## Prompt
Retype all of the data that follows, line for line.

"""

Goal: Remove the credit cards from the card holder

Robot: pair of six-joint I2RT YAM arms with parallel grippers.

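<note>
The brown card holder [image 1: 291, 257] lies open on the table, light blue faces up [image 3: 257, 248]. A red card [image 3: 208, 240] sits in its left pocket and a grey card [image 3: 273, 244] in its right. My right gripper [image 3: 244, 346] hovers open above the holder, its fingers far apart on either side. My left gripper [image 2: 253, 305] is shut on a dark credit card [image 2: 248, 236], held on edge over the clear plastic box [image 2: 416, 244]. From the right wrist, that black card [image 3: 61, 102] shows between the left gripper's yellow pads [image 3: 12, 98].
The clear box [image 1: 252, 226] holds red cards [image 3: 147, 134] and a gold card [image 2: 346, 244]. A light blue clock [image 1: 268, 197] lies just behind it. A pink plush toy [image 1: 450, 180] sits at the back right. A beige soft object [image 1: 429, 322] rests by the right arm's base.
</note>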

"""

## Your solution
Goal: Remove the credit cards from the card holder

Robot: pair of six-joint I2RT YAM arms with parallel grippers.

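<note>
The brown card holder [image 1: 291, 257] lies open on the table, light blue faces up [image 3: 257, 248]. A red card [image 3: 208, 240] sits in its left pocket and a grey card [image 3: 273, 244] in its right. My right gripper [image 3: 244, 346] hovers open above the holder, its fingers far apart on either side. My left gripper [image 2: 253, 305] is shut on a dark credit card [image 2: 248, 236], held on edge over the clear plastic box [image 2: 416, 244]. From the right wrist, that black card [image 3: 61, 102] shows between the left gripper's yellow pads [image 3: 12, 98].
The clear box [image 1: 252, 226] holds red cards [image 3: 147, 134] and a gold card [image 2: 346, 244]. A light blue clock [image 1: 268, 197] lies just behind it. A pink plush toy [image 1: 450, 180] sits at the back right. A beige soft object [image 1: 429, 322] rests by the right arm's base.
</note>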

The response to this exercise is complete.